== YOUR TASK ==
From the entries below, transcribe exactly the lines between the line holding "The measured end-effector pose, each" and the line holding "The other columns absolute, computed", inclusive; skip all other lines.

─── INPUT RECORDS ───

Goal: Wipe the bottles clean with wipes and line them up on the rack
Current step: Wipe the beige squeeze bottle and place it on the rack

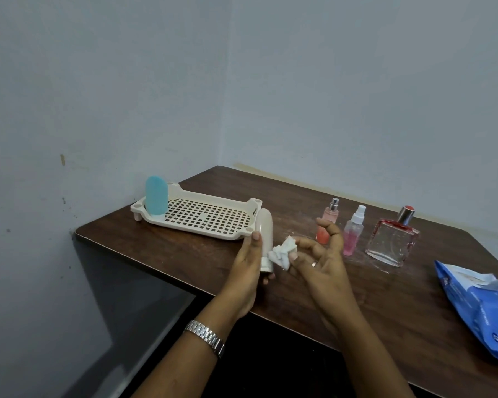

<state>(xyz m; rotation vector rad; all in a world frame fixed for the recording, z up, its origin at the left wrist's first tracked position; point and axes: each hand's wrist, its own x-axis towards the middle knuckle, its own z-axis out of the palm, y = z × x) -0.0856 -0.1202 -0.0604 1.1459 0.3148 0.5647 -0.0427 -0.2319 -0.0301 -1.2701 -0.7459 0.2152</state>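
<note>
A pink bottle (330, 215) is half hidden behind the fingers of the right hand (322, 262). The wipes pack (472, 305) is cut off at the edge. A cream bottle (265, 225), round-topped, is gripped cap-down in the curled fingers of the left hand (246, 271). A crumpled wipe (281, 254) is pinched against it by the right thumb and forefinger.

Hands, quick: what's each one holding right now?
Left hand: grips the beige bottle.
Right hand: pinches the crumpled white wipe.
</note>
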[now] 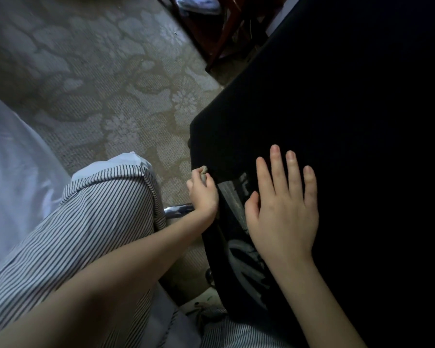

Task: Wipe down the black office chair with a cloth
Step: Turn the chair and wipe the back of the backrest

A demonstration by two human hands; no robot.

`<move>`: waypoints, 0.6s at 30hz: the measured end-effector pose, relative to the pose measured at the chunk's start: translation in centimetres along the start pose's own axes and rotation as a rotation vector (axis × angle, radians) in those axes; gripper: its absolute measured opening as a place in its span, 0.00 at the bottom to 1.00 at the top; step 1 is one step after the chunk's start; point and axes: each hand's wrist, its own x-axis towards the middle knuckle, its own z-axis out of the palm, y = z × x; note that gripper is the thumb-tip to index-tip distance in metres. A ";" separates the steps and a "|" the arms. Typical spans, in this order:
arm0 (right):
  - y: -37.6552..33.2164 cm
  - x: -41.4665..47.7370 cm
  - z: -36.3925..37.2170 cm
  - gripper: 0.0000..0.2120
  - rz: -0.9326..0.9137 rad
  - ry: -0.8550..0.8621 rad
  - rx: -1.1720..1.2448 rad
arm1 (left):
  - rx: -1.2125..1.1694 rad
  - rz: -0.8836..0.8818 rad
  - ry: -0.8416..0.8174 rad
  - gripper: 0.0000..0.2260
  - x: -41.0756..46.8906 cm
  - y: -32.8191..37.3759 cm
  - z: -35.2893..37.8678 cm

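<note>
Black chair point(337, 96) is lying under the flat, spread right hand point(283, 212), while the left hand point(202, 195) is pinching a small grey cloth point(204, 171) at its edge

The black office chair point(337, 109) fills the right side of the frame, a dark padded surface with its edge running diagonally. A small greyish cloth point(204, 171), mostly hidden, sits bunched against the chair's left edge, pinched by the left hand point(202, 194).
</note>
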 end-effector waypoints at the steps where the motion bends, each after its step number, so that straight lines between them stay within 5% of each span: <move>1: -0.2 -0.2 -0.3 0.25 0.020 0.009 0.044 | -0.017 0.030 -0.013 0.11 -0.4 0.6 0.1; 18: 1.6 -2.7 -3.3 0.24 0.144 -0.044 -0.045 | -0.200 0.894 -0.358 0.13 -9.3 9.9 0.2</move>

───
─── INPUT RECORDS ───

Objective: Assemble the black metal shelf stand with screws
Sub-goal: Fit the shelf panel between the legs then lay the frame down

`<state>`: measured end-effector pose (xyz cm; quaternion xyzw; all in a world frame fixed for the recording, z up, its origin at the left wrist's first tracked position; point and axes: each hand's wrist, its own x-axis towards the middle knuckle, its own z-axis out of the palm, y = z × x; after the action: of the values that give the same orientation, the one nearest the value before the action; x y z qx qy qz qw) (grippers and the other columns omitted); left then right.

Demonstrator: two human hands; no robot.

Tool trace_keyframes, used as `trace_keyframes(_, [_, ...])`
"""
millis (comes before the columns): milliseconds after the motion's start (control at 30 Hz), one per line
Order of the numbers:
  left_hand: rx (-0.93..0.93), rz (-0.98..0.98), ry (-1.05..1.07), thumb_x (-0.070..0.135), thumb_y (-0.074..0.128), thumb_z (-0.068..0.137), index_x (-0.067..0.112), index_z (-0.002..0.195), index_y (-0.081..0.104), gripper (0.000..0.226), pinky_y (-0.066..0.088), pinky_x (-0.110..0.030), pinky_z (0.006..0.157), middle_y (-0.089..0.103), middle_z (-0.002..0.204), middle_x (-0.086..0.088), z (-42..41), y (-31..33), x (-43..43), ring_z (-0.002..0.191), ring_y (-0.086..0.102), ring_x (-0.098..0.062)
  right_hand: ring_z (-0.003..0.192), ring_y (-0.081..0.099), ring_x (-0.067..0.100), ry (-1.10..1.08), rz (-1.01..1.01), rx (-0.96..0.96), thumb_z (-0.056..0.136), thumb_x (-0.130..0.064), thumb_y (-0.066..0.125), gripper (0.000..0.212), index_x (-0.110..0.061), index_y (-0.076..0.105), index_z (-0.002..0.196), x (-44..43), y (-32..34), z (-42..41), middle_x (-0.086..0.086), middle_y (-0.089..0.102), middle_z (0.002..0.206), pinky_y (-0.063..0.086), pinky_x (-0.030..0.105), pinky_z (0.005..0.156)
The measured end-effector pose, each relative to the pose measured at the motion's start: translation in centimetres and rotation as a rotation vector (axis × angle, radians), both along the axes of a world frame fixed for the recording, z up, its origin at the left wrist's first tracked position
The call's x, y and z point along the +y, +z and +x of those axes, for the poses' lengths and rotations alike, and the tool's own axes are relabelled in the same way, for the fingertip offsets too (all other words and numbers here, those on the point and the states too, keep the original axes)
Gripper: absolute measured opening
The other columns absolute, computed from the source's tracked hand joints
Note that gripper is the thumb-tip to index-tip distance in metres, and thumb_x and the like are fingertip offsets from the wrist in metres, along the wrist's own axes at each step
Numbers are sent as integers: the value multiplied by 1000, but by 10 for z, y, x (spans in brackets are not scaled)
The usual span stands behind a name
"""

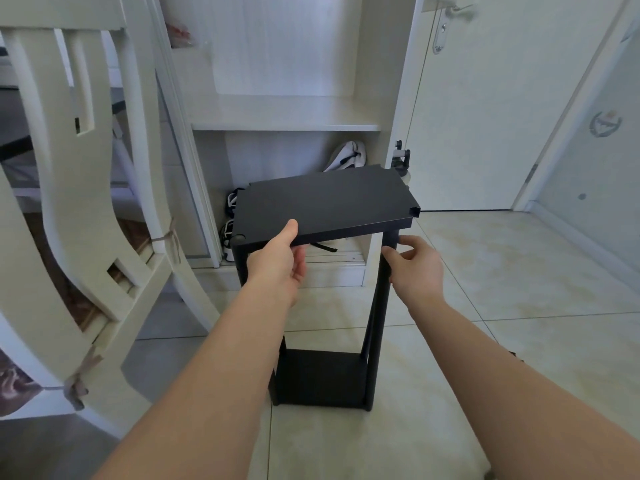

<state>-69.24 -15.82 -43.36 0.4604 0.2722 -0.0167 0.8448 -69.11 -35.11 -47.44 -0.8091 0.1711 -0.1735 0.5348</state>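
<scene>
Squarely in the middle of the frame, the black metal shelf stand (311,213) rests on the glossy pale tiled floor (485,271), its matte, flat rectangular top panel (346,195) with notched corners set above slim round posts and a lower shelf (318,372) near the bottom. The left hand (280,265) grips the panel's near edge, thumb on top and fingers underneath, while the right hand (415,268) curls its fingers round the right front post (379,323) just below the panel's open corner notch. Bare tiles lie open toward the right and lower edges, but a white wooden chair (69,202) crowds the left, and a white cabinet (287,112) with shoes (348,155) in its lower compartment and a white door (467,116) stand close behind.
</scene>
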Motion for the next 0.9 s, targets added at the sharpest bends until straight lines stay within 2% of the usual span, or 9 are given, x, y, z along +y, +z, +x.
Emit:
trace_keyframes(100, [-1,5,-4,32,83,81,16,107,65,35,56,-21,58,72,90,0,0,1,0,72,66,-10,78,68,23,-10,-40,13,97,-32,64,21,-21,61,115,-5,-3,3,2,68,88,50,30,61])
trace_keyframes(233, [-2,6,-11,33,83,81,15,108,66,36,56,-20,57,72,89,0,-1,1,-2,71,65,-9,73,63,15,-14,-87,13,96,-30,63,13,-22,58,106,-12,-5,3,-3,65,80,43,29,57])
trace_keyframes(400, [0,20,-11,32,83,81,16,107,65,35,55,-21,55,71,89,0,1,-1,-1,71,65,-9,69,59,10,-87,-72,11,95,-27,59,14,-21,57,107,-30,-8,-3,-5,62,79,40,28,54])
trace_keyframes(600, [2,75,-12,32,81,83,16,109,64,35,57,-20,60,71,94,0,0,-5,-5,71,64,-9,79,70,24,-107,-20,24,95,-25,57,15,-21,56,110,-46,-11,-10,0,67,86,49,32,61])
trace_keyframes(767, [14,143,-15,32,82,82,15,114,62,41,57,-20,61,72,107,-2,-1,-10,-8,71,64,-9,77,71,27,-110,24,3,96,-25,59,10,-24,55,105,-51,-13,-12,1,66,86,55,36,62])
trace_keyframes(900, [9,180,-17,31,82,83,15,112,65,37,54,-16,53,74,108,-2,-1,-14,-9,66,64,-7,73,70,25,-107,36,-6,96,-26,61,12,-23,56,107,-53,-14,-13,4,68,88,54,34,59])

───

== TASK ANSWER ==
The measured end-effector pose, each relative to the pose measured at the motion's start: translation in centimetres and rotation as a rotation vector (axis × angle, radians), both along the axes of a world frame fixed for the recording, z up, its origin at the left wrist's first tracked position
The call's x, y and z point along the +y, +z and +x of those axes, for the poses' lengths and rotations alike, and the tool's own axes are relabelled in the same way, for the fingertip offsets too (all other words and numbers here, those on the point and the states too, keep the original axes)
Gripper: absolute measured opening
The other columns absolute, computed from the source's tracked hand joints

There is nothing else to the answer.